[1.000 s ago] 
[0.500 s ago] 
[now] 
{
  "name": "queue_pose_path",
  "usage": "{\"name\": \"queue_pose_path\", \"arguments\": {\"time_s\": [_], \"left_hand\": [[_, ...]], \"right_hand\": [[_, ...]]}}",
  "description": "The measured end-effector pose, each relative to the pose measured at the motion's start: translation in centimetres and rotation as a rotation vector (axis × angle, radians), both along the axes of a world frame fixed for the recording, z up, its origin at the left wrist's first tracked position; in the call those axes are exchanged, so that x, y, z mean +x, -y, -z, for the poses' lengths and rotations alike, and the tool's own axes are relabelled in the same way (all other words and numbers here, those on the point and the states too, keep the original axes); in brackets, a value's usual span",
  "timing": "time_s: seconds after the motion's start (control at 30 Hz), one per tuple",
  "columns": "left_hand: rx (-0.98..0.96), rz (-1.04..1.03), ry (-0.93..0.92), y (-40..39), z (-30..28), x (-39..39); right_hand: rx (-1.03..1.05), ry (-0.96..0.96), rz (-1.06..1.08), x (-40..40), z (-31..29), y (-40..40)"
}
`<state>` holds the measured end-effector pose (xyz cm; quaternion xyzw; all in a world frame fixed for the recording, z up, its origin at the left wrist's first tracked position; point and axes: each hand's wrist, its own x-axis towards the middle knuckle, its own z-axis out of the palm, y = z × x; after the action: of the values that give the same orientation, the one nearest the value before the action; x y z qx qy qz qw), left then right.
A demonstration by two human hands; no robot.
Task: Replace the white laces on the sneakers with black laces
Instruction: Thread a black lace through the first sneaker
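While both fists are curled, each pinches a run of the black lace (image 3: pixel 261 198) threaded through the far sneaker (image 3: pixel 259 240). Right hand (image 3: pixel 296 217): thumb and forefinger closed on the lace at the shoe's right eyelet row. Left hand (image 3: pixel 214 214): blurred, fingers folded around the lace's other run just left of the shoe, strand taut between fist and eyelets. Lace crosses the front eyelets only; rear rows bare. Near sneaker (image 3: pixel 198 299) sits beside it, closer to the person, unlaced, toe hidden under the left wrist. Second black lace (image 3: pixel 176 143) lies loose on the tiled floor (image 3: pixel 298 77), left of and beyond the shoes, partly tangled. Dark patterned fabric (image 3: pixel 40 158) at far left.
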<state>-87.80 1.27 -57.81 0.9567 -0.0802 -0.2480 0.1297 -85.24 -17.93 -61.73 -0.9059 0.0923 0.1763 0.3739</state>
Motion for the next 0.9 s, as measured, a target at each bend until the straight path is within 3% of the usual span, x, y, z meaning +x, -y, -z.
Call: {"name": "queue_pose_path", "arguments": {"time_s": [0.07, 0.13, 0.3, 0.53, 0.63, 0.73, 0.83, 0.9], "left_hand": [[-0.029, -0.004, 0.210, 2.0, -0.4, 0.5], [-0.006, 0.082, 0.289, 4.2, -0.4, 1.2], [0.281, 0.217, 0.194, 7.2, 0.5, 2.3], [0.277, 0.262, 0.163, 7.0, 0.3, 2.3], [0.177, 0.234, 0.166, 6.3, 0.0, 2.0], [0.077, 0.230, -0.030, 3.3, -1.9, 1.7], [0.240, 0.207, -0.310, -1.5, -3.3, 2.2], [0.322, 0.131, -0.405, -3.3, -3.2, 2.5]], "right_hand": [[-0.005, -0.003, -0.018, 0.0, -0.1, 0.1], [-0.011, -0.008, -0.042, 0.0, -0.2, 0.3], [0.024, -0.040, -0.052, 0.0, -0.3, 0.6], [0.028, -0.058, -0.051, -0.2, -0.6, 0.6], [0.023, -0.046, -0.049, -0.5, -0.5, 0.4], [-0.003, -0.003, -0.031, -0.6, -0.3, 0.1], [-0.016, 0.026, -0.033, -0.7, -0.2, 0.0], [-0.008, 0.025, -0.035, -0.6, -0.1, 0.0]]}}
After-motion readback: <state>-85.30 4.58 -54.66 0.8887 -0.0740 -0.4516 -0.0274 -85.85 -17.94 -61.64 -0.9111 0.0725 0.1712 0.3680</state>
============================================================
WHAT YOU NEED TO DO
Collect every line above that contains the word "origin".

WRITTEN RESPONSE
  "description": "The measured end-effector pose, each relative to the pose measured at the motion's start: translation in centimetres and rotation as a rotation vector (axis × angle, radians), both along the axes of a world frame fixed for the recording, z up, its origin at the left wrist's first tracked position; in the call those axes are exchanged, so that x, y, z mean +x, -y, -z, for the poses' lengths and rotations alike, and the tool's own axes are relabelled in the same way (all other words and numbers here, those on the point and the states too, keep the original axes); in brackets, a value's usual span",
`<state>` holds the measured end-effector pose (xyz cm; quaternion xyzw; all in a world frame fixed for the recording, z up, its origin at the left wrist's first tracked position; point and axes: each hand's wrist, its own x-axis towards the middle knuckle, its own z-axis out of the palm, y = z × x; after the action: of the values that give the same orientation, the one nearest the value before the action; x y z qx qy qz qw), left then right.

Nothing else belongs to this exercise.